Este nombre me ha acompañado toda la vida. Lo quiera o no, pegado como una lapa a mi memoria. Me lo dijeron una vez, cuando pregunté a mis mayores quién cantaba esas piezas tan sentidas, nunca más lo olvidé. Por mi cabeza han pasado muchos nombres del folclore argentino, pocos se han quedado, a decir verdad. Desde pequeño he sido permeable a la música del norte argentino, como si fuera algo natural. Tampoco es que sea gran cosa; los bolivianos, sobre todo los fronterizos y los que vivimos en la parte andina somos muy querendones de las zambas y chacareras, éstas últimas compartidas entre ambas fronteras, en toda la región chaqueña.
Pero la zamba se lleva la flor, no falta una reunión entre amigos, una celebración familiar o una excursión al campo, para que en una noche de fogata alguien saque la guitarra y con estrellas en el firmamento o no, arranque con su característico “¡adentro!”. Este grito introductorio (no siempre presente) y otros compases (esos dos tiempos repetidos), se parecen mucho al de nuestra cueca con la diferencia de que la zamba es más melancólica y de ritmo más lento. Además, la cueca es siempre bailable, aún cuando versa sobre penas y desgracias, y dependiendo de las regiones, es más o menos pausada o sumamente rápida. Tal vez ahí radica la debilidad nuestra por la zamba, porque son tantas las coincidencias que resulta fácil imaginar que ambos géneros tienen un origen común, llegado de ultramar. Al oír al “turco” Cafrune, interpretando La Añera, en todo momento creo estar escuchando una de nuestras cuecas tradicionales.

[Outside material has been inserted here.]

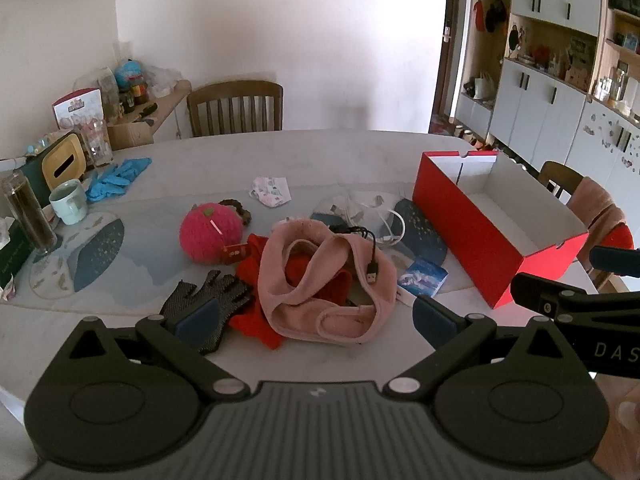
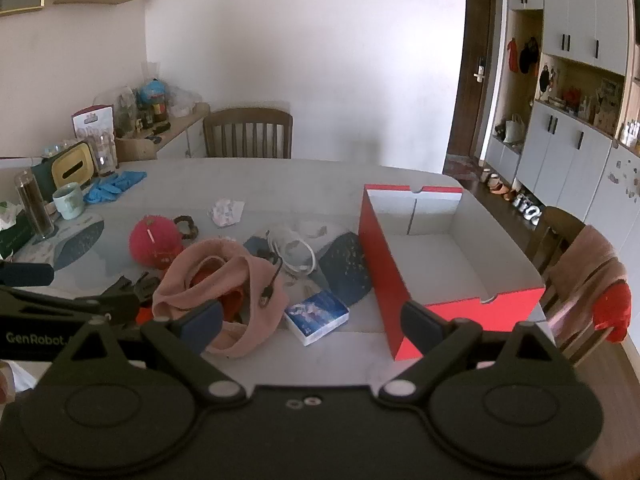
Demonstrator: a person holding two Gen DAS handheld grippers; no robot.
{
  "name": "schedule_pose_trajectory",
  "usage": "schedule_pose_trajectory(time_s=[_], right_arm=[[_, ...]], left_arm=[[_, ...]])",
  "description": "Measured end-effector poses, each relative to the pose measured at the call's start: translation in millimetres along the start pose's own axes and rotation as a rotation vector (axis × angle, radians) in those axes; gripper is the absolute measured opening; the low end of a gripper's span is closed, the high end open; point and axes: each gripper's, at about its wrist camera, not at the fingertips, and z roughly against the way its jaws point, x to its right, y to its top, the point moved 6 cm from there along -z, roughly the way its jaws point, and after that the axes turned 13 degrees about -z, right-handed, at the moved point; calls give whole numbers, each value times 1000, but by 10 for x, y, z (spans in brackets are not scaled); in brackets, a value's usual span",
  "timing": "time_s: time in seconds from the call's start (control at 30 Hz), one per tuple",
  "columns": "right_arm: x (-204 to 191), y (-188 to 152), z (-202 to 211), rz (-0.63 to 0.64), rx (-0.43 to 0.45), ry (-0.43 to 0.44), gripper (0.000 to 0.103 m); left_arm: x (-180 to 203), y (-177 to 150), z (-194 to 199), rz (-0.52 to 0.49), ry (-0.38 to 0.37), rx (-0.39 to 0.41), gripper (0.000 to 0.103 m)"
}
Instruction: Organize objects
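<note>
A pile lies mid-table: a pink cloth over a red cloth, with a black USB cable across it. Beside it are a dark glove, a pink knitted ball, a blue card pack and white cables. An open, empty red box stands to the right. My left gripper hovers open in front of the pink cloth. My right gripper hovers open between the card pack and the box corner. Neither holds anything.
A face mask and blue gloves lie farther back. A mug, a glass jar and a tissue holder crowd the left edge. Wooden chairs stand behind the table and at its right.
</note>
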Motion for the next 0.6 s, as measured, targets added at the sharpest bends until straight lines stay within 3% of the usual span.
schedule_pose_trajectory(time_s=[0.6], right_arm=[[-50,38,85,1,44,22,95]], left_arm=[[-47,44,87,1,18,48,103]])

A raíz de la última navidad, he desempolvado algunas canciones de Cafrune. Tanto tiempo sin oírlo, casi una década, quizás. Aunque, como dije antes, en cualquier serenata cantamos esas canciones que él popularizó. Este hombre tenía una manera tan personal de interpretación que, por mucho tiempo, creí que las canciones eran todas suyas. No soy ningún letrado en el folclore argentino, así que, saber que cantaba piezas de Atahuallpa Yupanqui, Horacio Guaraní, Facundo Cabral y otros compositores, fue una gran sorpresa para mí, porque el “último payador perseguido” parecía sentir tanto las letras como si él las hubiese parido, con sufrimiento y dolor. Como escribe un articulista, “Cafrune no interpretó grandes éxitos. Él los hizo grandes, con la voz y la guitarra como único capital”.

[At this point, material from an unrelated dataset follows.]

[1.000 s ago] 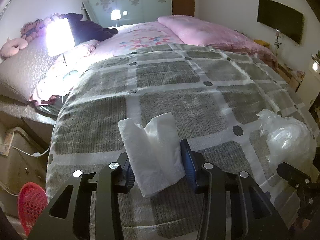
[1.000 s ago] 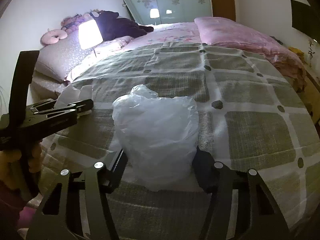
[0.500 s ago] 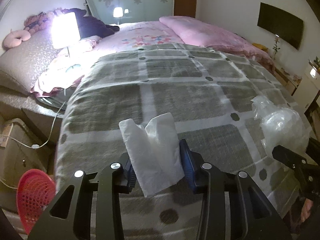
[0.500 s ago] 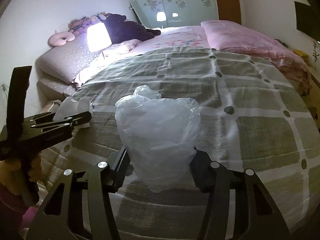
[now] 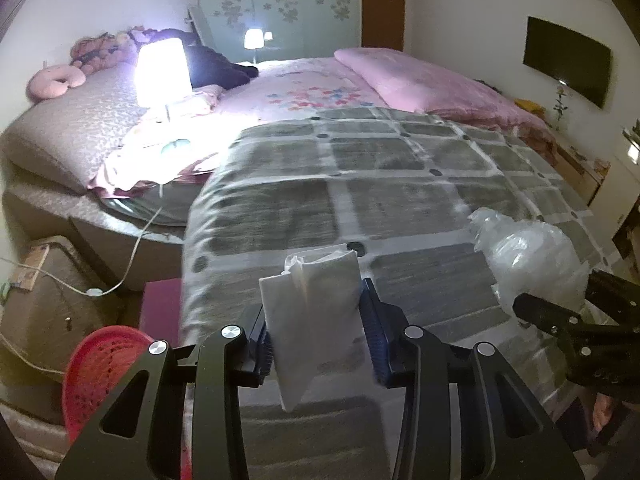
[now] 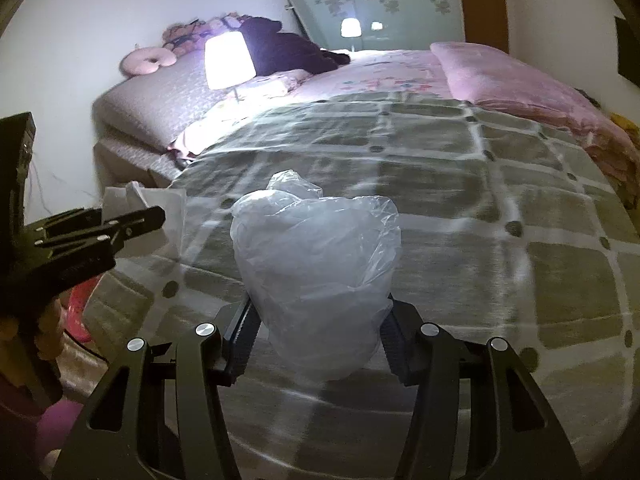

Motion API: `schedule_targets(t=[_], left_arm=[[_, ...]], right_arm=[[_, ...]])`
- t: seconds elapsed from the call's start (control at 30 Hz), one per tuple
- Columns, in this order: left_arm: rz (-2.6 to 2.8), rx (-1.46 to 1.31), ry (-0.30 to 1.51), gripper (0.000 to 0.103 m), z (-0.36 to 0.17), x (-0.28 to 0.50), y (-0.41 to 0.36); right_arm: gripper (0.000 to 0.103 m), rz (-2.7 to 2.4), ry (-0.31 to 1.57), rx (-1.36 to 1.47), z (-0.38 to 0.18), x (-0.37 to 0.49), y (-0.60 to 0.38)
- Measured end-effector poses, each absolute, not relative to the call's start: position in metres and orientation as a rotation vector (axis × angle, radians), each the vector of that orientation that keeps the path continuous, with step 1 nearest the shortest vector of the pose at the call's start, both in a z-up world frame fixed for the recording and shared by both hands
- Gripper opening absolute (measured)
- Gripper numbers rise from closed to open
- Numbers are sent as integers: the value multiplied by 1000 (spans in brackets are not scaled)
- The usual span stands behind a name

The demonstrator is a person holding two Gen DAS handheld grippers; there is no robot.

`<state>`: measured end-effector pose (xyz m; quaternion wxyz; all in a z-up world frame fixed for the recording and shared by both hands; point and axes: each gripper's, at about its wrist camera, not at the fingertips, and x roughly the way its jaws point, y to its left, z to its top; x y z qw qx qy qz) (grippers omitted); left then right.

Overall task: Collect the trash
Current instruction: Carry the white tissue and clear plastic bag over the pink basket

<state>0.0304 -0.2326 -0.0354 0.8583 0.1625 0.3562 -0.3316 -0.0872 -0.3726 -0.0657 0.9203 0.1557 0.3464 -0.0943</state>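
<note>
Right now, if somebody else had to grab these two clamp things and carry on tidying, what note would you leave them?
Left gripper: shut on a folded white tissue, held above the foot of the bed.
Right gripper: shut on a crumpled clear plastic bag, also off the checked blanket.
Done: both pieces of trash are picked up; I see no other litter on the blanket.
Left: drop both somewhere. A red mesh basket sits on the floor to the left of the bed, below the left gripper; it looks like the likely bin, though I can't confirm that. Keep both grips closed until you are over it.
</note>
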Motion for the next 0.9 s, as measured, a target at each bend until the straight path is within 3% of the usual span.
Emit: schedule_targets(t=[0.9], left_arm=[[-405,268,807,37,-36,59,-75]], right_arm=[[52,103,807,176,-57,-7,-254]])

Cuando lo oigo a dúo con Marito -un fenómeno que podríamos asumir como nuestro Joselito del sur-juntando esas voces tan antagónicas en canciones como “Virgen india”, “la viajerita”, “el niño y el canario”, etc., uno no puede hacer otra cosa que sobrecogerse de la emoción. Callarse hasta el absoluto y paladear ese prodigio de voces, ¡por Dios!, a pesar de ser un agnóstico convencido, me desarma espiritualmente, esa canción fervorosa en homenaje a la “Virgen india”. Qué me importa su letra y su mensaje religioso. El sentimiento en las voces es incuestionable. Eso sí, yo me quedo con la forma, no con el fondo. Es una pena que Marito haya brillado como una estrella fugaz; ese destino implacable que lo castiga todo, como castigó al Canario español. Luego de la aventura con Cafrune, se dice que Marito cayó en picada, sin recuperarse jamás. Ahora vive y trabaja de personal normal.

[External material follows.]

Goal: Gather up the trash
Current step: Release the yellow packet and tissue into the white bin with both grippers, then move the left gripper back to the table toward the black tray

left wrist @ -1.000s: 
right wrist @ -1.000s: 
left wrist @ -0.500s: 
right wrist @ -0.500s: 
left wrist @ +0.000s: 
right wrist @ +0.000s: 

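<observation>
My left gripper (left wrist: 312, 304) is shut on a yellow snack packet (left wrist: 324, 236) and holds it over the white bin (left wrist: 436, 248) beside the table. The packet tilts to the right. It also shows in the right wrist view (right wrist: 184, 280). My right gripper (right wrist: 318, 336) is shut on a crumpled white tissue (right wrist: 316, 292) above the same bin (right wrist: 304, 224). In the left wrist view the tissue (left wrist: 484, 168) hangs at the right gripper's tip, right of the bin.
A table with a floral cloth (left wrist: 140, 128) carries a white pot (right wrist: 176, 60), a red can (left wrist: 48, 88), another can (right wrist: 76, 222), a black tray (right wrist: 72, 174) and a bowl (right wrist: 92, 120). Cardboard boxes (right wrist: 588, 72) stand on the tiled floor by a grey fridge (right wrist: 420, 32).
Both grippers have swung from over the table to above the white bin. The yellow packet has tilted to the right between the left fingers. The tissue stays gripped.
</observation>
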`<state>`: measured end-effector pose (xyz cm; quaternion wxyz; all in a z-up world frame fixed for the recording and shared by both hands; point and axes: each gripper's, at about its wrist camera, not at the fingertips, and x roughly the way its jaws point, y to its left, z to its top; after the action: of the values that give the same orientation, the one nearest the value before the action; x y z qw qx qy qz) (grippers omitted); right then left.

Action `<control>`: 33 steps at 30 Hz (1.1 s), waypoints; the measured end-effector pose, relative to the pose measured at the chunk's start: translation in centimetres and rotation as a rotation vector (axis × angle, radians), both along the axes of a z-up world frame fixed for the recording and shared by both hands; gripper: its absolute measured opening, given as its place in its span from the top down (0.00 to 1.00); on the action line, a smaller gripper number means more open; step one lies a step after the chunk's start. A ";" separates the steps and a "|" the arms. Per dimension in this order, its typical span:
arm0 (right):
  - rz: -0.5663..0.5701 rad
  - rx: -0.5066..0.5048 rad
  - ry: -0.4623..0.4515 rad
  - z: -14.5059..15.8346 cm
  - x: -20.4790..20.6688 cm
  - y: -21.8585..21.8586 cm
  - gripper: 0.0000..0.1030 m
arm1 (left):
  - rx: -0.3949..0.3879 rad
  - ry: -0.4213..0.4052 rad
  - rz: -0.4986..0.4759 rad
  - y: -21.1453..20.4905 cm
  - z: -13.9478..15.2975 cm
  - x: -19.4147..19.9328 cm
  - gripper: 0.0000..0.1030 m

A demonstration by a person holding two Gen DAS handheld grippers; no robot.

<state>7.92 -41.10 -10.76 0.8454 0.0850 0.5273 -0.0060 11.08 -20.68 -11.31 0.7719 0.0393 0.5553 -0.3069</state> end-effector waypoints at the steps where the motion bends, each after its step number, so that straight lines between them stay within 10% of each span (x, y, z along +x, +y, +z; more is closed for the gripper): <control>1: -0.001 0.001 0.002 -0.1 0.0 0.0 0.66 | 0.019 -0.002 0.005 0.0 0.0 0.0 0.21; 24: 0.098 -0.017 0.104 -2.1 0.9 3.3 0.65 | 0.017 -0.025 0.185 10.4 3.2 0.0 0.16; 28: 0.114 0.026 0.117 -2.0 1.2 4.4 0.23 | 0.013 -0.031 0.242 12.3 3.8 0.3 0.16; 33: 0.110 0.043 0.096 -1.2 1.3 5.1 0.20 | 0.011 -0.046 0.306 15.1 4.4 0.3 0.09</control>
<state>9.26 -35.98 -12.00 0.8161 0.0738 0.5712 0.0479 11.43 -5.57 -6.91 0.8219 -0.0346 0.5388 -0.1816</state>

Esta añoranza, este resurgir de esta querencia, se lo debo a mi tío, que en plena Nochebuena se puso a cantar sus canciones, aprovechando que sobraba vino después del brindis y la cena acostumbrada. Viendo que todavía era temprano, pidió a uno de sus vástagos que desenfundara la guitarra… ¿qué se creían? ¿que íbamos a pasarnos la noche oyendo villancicos? Es increíble que desde sus épocas de estudiante, mi tío no haya olvidado los acordes de sus zambas queridas, las de Cafrune, por supuesto. Cuando él empuña la guitarra, parece retornar a tiempos felices, inconfesables, la emoción lo traiciona. Y sin practicar, para que quede claro. Si hasta arrastraba las palabras en algunas estrofas como hacía el gran folclorista jujeño, vecino nuestro, razón para que lo queramos más. Y tal parece que él se sentía muy a gusto en nuestra tierra. A tal punto, que nos regaló su particular versión del segundo himno de Cochabamba. Definitivamente fueron otros tiempos cuando vinieron a pasear su música, allá en los lejanos años setenta, folcloristas internacionales como Cafrune, Horacio Guaraní, Los Chalchaleros, Los Cuatro de Córdoba, etc. Ahora nos ofrecen actuaciones de Los Nocheros o La Sole, como lo más granado. ¡Ni pagados!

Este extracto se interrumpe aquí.